La peur l'emporte sur l'avidité
La stratégie s'avère bien plus efficace en capitalisant sur la peur, plutôt que sur l'avidité. En effet, les nouvelles négatives ont tendance à avoir un impact plus fort et immédiat sur les prix du marché que les nouvelles positives. Cette asymétrie n'est guère surprenante si l'on considère la réaction instinctive de l'être humain: la peur est un mécanisme de survie, tandis que ne pas céder à la cupidité implique se résulte en une simple occasion manquée.
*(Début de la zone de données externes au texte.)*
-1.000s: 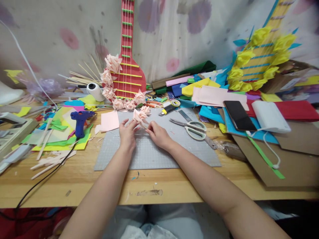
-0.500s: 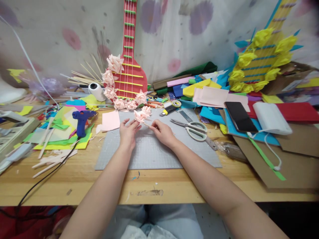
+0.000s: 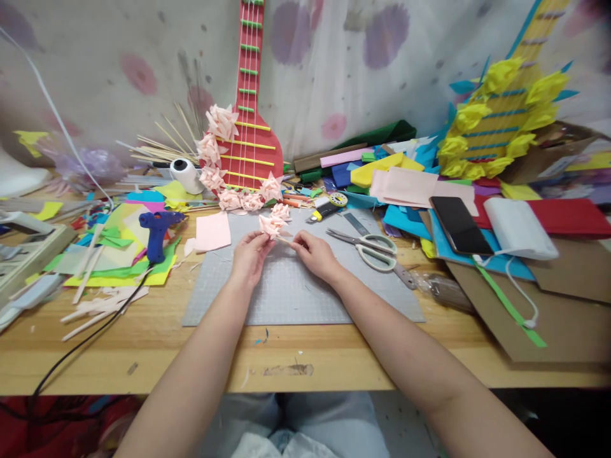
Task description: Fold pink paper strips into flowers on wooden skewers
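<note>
Over the grey cutting mat, my left hand pinches the base of a pale pink paper flower. A thin wooden stick runs from the flower to my right hand, whose thumb and fingers are closed on its other end. Just behind the held flower lies another pink paper flower. Beyond it a red paper guitar leans upright, with similar pink flowers along its left and lower edge. Scissors lie right of my right hand, and a square of pink paper left of my left hand.
A blue glue gun stands on coloured paper at left, its black cable trailing off the table. A utility knife lies behind the mat. At right are a phone, a white power bank, cardboard and a yellow-flowered guitar.
The fingers of my left hand have gone from spread to closed around the flower's base. The flower has turned and shifted slightly; my right hand stays nearly in place on the stick.
</note>
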Demonstrator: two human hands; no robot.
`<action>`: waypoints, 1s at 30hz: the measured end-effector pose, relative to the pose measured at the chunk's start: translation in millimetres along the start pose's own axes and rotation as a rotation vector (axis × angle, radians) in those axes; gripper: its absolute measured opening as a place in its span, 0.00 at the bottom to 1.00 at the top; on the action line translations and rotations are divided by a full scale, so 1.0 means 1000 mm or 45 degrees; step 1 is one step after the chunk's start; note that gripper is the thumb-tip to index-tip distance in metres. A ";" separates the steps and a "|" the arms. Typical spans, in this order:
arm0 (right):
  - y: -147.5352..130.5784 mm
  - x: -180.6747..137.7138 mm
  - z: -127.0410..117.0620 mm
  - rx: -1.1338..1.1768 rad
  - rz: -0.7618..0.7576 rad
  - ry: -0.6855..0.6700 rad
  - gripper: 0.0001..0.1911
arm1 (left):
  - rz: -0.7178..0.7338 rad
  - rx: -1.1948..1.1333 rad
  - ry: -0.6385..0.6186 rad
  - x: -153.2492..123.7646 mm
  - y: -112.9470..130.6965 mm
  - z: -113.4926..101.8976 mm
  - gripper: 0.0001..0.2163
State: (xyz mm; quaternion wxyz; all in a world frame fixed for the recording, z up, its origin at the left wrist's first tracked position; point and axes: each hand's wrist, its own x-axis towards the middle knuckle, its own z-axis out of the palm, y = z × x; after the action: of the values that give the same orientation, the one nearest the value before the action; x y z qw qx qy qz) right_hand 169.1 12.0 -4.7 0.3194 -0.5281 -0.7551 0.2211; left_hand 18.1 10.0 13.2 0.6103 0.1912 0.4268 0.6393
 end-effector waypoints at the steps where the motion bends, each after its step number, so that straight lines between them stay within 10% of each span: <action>1: 0.000 0.000 0.000 0.001 -0.002 -0.006 0.09 | 0.005 0.006 0.003 0.000 0.000 0.000 0.08; 30: -0.011 -0.003 -0.002 -0.055 0.029 -0.088 0.13 | 0.185 0.027 0.175 0.004 -0.001 0.001 0.10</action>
State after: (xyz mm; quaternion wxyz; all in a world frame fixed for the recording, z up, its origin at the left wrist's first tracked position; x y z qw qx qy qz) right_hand 163.8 5.4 3.0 0.2790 -0.5355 -0.7642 0.2264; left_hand 19.0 14.4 11.9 0.5297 0.1836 0.4594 0.6889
Des épisodes historiques mettent en évidence l'impact démesuré du sentiment négatif. Lors de la crise financière de 2008, par exemple, les craintes portant sur l'effondrement des banques et les dettes souveraines ont entraîné une forte baisse des devises les plus risquées, comme la livre sterling, tandis que le dollar américain s'envolait. De même, lors du référendum sur le Brexit en 2016, la livre a chuté à ses plus bas niveaux depuis plusieurs décennies, dans un contexte d'incertitude quant à l'avenir économique et politique du Royaume-Uni. Plus récemment, la pandémie de COVID-19 en 2020 a déclenché une chute brutale des monnaies des marchés émergents, comme le real brésilien et le rand sud-africain, les investisseurs cherchant à se réfugier dans des valeurs sûres.
Conclusion
Prévoir les rendements des devises a toujours été un défi de taille, façonné par l'interaction les forces macroéconomiques et la psychologie des marchés. Après avoir réexaminé le débat de longue date entre l'hypothèse des marchés efficients et les inefficiences de la finance comportementale, nous avons constaté que les deux ont peut-être un fond de vérité. Lorsqu'ils sont considérés uniquement sous l'angle des données macroéconomiques, les marchés semblent efficients, mais en examinant le sentiment qui façonne la manière dont les acteurs du marché interprètent ces mêmes données, les inefficacités apparaissent au grand jour. La finance comportementale nous donne les outils pour comprendre cette dynamique, tandis que l'apprentissage automatique nous donne les outils pour saisir les opportunités. Ensemble, ils nous permettent de transformer le sentiment en indice, même sur les marchés les plus efficients. Pour reprendre les mots de Kahneman, «nous sommes aveugles à notre aveuglement», mais grâce à l'intelligence artificielle, nous commençons à apercevoir les schémas qui se dessinent derrière un bruit apparemment irrationnel.